Which makes sense to her. Because her life is full of red pens. Her job. Her fountain. Her table -

Their table.

Nick had favorite kids now. Favorite papers. Favorite stories of love and hope and dreams that hadn't worked out. Had recalled them to her over the sticky coffee table between them, arching his red pen over the air as he explained the complexities of simplicity. Of encouragement. Of watching. Watching them.

And she finds, he's remarkable.

He is also infuriating.

Endlessly awful. A snark and a trickster, and his default mode is sarcastic with a splash of french vanilla that sweetens him just enough to say yes when he hands her his number on a piece of paper. It's in red pen.

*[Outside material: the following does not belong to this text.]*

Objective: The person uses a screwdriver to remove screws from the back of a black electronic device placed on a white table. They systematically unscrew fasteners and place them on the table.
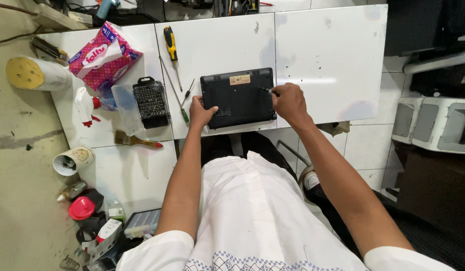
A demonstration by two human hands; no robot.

"You," she observes from over her table -

(thought now it's really their table by all accounts, since he's always there and he always feels it necessary to buy her the most interesting range of colored drinks)

- "are the oddest Fox I've ever met."

"You've met Foxes before, then?"

"You're editing me, Mr. Wilde." She crossed her arms. "I am not to be red penned."

"Oh, of course not." He tugs at his poets scarf that she hates (and has told him so on too many occasions) and looks out their window. At the park. At the fountain that she's still refused to share. "You're too good for that, Carrots."


 

He holds the red pen.

But it's Judy that edits him.

It starts with the towels that appear in his apartment. The pictures added to his wall. The encouragements to call his mother more (which he does on some occasions, and then has to explain why he's calling more which then results in him having to tell her about Judy and her technicolor coffee which then results in his mother full on sobbing about it, which is awful and embarrassing).

Her stuff moves in, sneakily, accidentally almost. And one morning when he wakes up and finds her in his living room doing crunches on the floor (one hundred one, one hundred two-) he hadn't even thought to question.

He made coffee. She got the mugs, taking her favorite (mine), her sweetener (mine), her side of the couch (mine), and pressed a fast kiss to his lips.

(mine)

(because he was)

(hers)

(her Fox)

Their table stays theirs though.

And Judy Hopps finds that she does, rather, like to claim things.